Exact details of complaints unknown
Tom Stamatakis is the president of the Canadian Police Association, which represents 60,000 serving police officers in departments across the country.
He said the complaint systems in Canada are "very effective," though having different processes in different provinces, with more than one agency sometimes probing a complaint, can make things confusing for both officers and the public.
Based on the number of complaints that are substantiated across the country, and the number of interactions police have with the public in a given year, Stamatakis argued there are few officers with "persistent disciplinary issues or conduct issues."
"The focus often is just on that police officer," he said.

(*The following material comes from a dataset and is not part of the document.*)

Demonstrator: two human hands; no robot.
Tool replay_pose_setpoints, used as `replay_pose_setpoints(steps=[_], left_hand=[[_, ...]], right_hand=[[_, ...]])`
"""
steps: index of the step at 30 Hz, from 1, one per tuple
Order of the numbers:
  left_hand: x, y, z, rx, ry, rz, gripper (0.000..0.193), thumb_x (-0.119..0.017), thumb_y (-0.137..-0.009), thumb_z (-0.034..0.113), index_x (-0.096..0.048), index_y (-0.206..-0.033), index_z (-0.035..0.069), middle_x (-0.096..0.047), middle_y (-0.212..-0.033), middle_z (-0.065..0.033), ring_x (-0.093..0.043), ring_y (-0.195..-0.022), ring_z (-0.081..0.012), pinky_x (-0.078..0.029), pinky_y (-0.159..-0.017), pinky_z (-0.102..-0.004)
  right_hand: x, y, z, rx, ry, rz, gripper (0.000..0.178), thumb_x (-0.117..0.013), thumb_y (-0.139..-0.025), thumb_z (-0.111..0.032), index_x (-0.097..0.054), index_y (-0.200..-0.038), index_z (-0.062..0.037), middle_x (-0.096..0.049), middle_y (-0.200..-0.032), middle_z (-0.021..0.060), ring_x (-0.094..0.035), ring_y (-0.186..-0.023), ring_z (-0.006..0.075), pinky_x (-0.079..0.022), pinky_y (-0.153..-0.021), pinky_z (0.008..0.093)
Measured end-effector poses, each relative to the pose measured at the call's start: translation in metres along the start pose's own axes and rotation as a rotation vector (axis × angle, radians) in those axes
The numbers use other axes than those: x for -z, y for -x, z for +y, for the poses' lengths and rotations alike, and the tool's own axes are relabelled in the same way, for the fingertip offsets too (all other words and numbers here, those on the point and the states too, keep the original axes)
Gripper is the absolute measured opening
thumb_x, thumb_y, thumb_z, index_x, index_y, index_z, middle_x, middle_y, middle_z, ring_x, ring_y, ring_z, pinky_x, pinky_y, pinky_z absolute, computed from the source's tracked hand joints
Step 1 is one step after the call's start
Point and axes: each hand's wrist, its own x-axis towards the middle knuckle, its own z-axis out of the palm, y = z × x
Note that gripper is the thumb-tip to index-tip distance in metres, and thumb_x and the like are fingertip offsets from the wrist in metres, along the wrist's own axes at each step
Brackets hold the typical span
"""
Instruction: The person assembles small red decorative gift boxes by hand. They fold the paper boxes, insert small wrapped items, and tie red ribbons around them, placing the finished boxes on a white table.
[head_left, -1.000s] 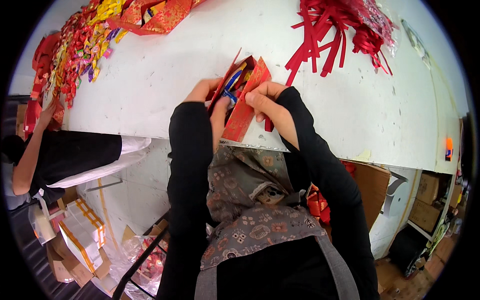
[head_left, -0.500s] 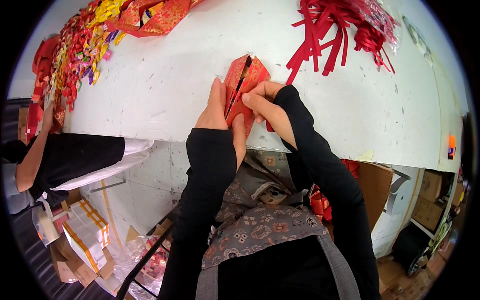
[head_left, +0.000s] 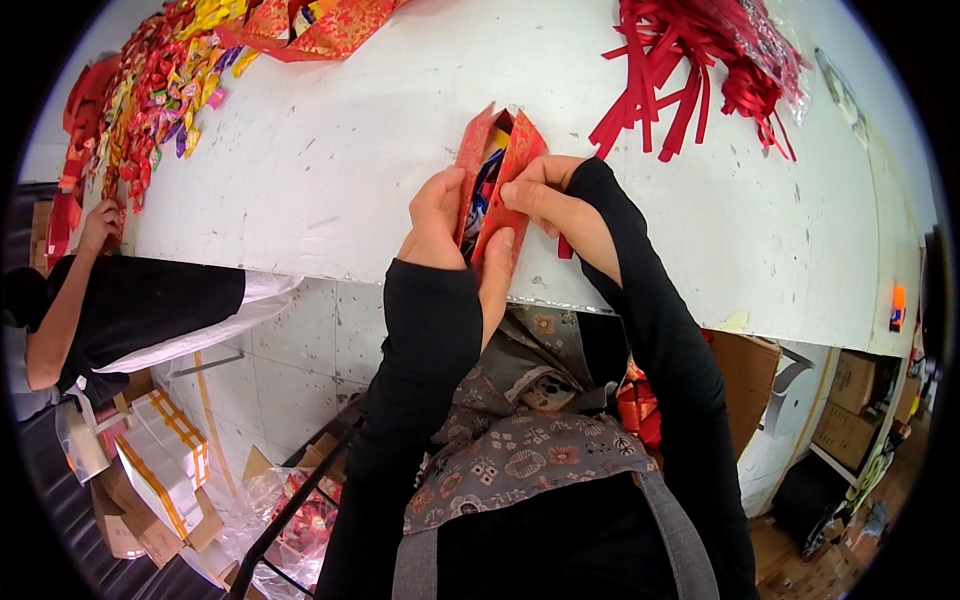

"But we should be looking beyond that. What contributed to that police officer having an interaction that resulted in this controversy?"
In most cases in New Brunswick, the exact details of the allegations made against police officers remain unknown, nor is it clear why some complainants' allegations have been deemed "frivolous" or not in good faith.
There's also no way to tell how many unique officers in the province have faced complaints, or whether any officers have faced multiple complaints over time.
Court battles
That's how the process works in one province, but gaps in what the public is allowed to know exist across the region.
CBC reporters filed access to information requests with 19 municipal police departments in New Brunswick and Nova Scotia, and with the provincial police force in Newfoundland and Labrador.
Requests were also filed with the three municipal police agencies on Prince Edward Island, which have only been subject to access to information laws since April 2019. That province's police commission posts some details of almost all of its complaints online, unlike other Atlantic provinces.
CBC has also asked the RCMP for details of complaints filed against officers in the four divisions across the Atlantic region.
The requests to the municipal police forces ask for data that goes back more than a decade.
"These are hugely important records for the public to be able to have access to because public police are really the only personnel representing the state in our society who have a kind of right to use violence," Walby said.
So far, in two provinces, CBC News has had to go to court to fight for the information.
In New Brunswick, CBC is in the early stages of its court case involving records held by the New Brunswick Police Commission, including details of investigations into complaints.
The court battle in Nova Scotia has produced records that have never been made public before.
The information obtained by CBC shows most public complaints in that province are ruled unsubstantiated, and some officers have been repeatedly disciplined.
Later this week, as part of the project Police and Public Trust, CBC will make those records available to the public.